Task statement => Would you please transcribe the data in full and exactly, excluding images?

Recorded data =>
>>>>>

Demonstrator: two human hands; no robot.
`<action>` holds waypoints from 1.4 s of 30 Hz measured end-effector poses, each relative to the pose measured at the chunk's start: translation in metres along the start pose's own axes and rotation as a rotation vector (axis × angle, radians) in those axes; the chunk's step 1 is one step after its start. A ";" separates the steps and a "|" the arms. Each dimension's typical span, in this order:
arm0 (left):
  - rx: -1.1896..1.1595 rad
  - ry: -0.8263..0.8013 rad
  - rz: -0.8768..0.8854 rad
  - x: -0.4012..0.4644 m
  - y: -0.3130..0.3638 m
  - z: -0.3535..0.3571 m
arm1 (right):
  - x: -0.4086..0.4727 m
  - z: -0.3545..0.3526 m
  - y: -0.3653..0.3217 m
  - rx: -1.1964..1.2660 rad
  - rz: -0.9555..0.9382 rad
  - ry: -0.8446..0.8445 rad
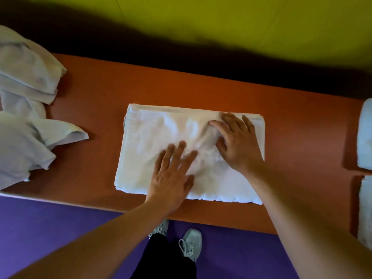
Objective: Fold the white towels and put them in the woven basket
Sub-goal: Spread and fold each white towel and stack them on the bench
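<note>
Your left hand (171,174) and right hand (237,141) flat, fingers spread, on folded white towel (153,137), crumpled towel heap (26,109) left on orange table (291,127), folded towels (365,137) at right edge

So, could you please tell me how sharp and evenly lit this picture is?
Head view: the left hand has motion-blurred fingers, the right hand is sharper; the folded towel is nearly blown out; a dark shadow runs behind the table, whose edges bow.

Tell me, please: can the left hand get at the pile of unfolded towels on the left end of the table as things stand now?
Probably yes. The left hand lies flat on the folded towel and holds nothing, and only bare orange table shows between it and the unfolded towels. Nothing stands in that path.
</note>
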State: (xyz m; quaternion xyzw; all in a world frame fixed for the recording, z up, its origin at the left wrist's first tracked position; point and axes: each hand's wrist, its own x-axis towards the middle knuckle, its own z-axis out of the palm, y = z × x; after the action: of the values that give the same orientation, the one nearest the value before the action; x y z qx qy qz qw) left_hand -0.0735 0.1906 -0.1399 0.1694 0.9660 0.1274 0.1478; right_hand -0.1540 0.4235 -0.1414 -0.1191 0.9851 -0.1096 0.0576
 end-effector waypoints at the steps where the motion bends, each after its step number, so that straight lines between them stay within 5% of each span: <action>1: -0.005 -0.001 -0.004 0.003 0.000 0.001 | 0.005 -0.003 0.005 -0.008 0.014 -0.013; 6: 0.070 -0.005 0.056 0.020 -0.012 -0.010 | 0.008 -0.015 0.012 0.048 0.164 -0.113; 17: 0.202 -0.039 0.158 0.045 -0.018 -0.041 | -0.128 0.012 -0.040 0.125 0.428 0.103; 21: 0.228 0.067 0.173 0.009 -0.011 -0.026 | -0.159 0.022 -0.067 0.079 0.504 0.133; 24: 0.181 0.097 0.215 -0.044 -0.003 -0.010 | -0.166 0.015 -0.070 -0.008 0.398 0.133; 27: 0.180 -0.045 0.252 -0.101 0.003 0.010 | -0.179 0.015 -0.066 0.071 0.203 0.094; 32: 0.284 -0.127 0.180 -0.123 0.002 0.030 | -0.215 0.017 -0.055 0.032 0.115 -0.266; 42: -0.287 0.095 0.013 -0.122 0.017 -0.003 | -0.222 0.011 -0.052 -0.118 0.058 -0.039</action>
State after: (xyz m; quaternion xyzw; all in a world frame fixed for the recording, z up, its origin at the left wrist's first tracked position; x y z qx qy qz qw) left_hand 0.0400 0.1608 -0.1024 0.1463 0.9427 0.2732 0.1237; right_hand 0.0735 0.4269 -0.1209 -0.0957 0.9916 -0.0475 0.0729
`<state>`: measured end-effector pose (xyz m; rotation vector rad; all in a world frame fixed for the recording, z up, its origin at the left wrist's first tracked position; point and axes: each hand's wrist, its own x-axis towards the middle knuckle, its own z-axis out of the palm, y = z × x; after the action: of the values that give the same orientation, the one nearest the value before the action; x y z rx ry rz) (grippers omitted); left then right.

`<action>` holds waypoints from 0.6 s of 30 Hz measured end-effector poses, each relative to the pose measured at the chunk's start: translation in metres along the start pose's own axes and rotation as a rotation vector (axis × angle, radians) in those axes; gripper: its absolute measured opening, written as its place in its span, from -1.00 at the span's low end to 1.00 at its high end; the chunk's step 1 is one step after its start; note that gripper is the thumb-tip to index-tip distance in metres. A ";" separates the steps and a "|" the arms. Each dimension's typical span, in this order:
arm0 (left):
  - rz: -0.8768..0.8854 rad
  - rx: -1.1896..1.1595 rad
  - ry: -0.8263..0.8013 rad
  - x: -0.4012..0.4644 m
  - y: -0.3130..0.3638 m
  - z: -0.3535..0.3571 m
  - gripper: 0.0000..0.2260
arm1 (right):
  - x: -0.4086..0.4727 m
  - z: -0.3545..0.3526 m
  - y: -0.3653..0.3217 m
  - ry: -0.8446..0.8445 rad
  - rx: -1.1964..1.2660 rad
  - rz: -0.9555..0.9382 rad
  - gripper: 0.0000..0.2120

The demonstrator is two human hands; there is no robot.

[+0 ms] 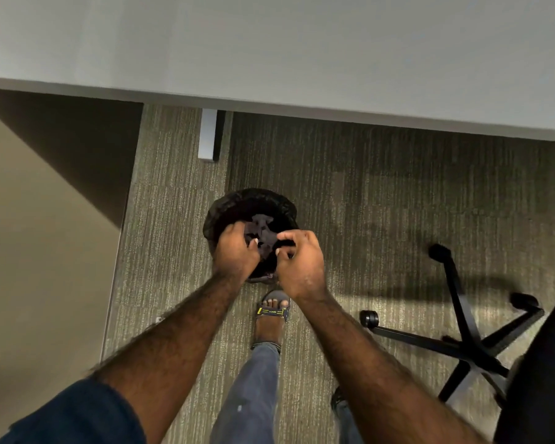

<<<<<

Task answer =>
Demonstrator: two human hands; no robot.
`<action>` holds waypoints from 1.4 s of 30 Hz measured end-effector poses, each relative to the pose measured at the chunk's start: translation in metres along the start pose's own axes and rotation as a rotation vector (axis × angle, radians) in those axes; the chunk's step 1 is one step after its start. A ";" separates the steps and a "|" the arms. Each dimension's typical span, in this order:
arm0 (left):
  - rx: -1.1896..1.1595 rad
  - ry: -0.8263..0.8013 rad
  - rz: -0.8768..0.8854 rad
  - x: -0.4012..0.4644 m
  - y: -0.3130..0.3638 m
  - z: -0.3535..0.3571 m
arm1 (right):
  - x: -0.4086..0.4727 m
  - z: -0.3545..0.3526 m
  - y: -0.3653..0.3217 m
  - rx: -1.1964..1.2660 rad
  - rz: -0.9555..0.9382 rad
  - ry: -0.8446..0.8445 rad
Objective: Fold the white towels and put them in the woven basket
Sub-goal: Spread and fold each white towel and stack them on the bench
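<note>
Your left hand (171,174) and right hand (237,141) flat, fingers spread, on folded white towel (153,137), crumpled towel heap (26,109) left on orange table (291,127), folded towels (365,137) at right edge

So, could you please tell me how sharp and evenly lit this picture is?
Head view: the left hand has motion-blurred fingers, the right hand is sharper; the folded towel is nearly blown out; a dark shadow runs behind the table, whose edges bow.

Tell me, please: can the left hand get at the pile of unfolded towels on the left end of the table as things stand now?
Probably yes. The left hand lies flat on the folded towel and holds nothing, and only bare orange table shows between it and the unfolded towels. Nothing stands in that path.
</note>
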State: (xyz m; quaternion xyzw; all in a world frame fixed for the recording, z up, its origin at the left wrist's first tracked position; point and axes: each hand's wrist, its own x-axis towards the middle knuckle, its own z-axis out of the palm, y = z × x; after the action: of the values that give the same orientation, the one nearest the value before the action; x y z qx qy qz qw) left_hand -0.0735 0.1906 -0.1399 0.1694 0.9660 0.1274 0.1478; right_hand -0.1540 0.4235 -0.1414 -0.1191 0.9851 -0.1096 0.0576
 end-effector waypoints at the steps where the motion bends, each after its step number, so that straight lines between them stay within 5% of each span: <action>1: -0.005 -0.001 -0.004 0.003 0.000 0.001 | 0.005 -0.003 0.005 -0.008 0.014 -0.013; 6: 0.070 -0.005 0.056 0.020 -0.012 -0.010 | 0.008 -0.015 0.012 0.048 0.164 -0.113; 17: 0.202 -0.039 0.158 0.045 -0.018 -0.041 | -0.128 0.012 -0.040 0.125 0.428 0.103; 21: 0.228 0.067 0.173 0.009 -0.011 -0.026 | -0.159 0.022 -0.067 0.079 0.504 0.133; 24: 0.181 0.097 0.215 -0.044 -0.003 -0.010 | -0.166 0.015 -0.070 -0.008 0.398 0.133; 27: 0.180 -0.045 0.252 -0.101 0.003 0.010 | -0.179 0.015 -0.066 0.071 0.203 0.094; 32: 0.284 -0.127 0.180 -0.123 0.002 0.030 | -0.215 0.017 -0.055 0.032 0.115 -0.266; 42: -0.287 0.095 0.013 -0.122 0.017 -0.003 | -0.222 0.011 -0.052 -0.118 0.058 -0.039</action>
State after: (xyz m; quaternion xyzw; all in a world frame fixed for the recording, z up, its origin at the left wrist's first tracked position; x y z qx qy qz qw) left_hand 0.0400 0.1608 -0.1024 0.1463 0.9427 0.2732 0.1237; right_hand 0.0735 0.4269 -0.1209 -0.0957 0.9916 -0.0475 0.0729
`<state>`: measured end-effector pose (xyz m; rotation vector rad; all in a world frame fixed for the recording, z up, its origin at the left wrist's first tracked position; point and axes: each hand's wrist, its own x-axis towards the middle knuckle, its own z-axis out of the palm, y = z × x; after the action: of the values that give the same orientation, the one nearest the value before the action; x y z rx ry rz) (grippers omitted); left then right.

`<action>` holds waypoints from 0.6 s of 30 Hz measured end-effector poses, each relative to the pose measured at the chunk's start: translation in metres along the start pose's own axes and rotation as a rotation vector (axis × angle, radians) in those axes; gripper: its absolute measured opening, written as its place in its span, from -1.00 at the span's low end to 1.00 at its high end; the chunk's step 1 is one step after its start; note that gripper is the thumb-tip to index-tip distance in metres. A ";" separates the steps and a "|" the arms. Each dimension's typical span, in this order:
arm0 (left):
  - rz: -0.8768..0.8854 rad
  - rx: -1.1896..1.1595 rad
  - ry: -0.8263..0.8013 rad
  - x: -0.4012..0.4644 m
  - y: -0.3130..0.3638 m
  - z: -0.3535..0.3571 m
  - gripper: 0.0000..0.2260
arm1 (right):
  - x: -0.4086..0.4727 m
  - z: -0.3545..0.3526 m
  - y: -0.3653..0.3217 m
  - ry: -0.8446..0.8445 rad
  - rx: -1.1964..1.2660 rad
  - rz: -0.9555..0.9382 rad
  - gripper: 0.0000..0.2120

The demonstrator is two human hands; there is no robot.

[+0 ms] 

Nothing further is required by the exercise.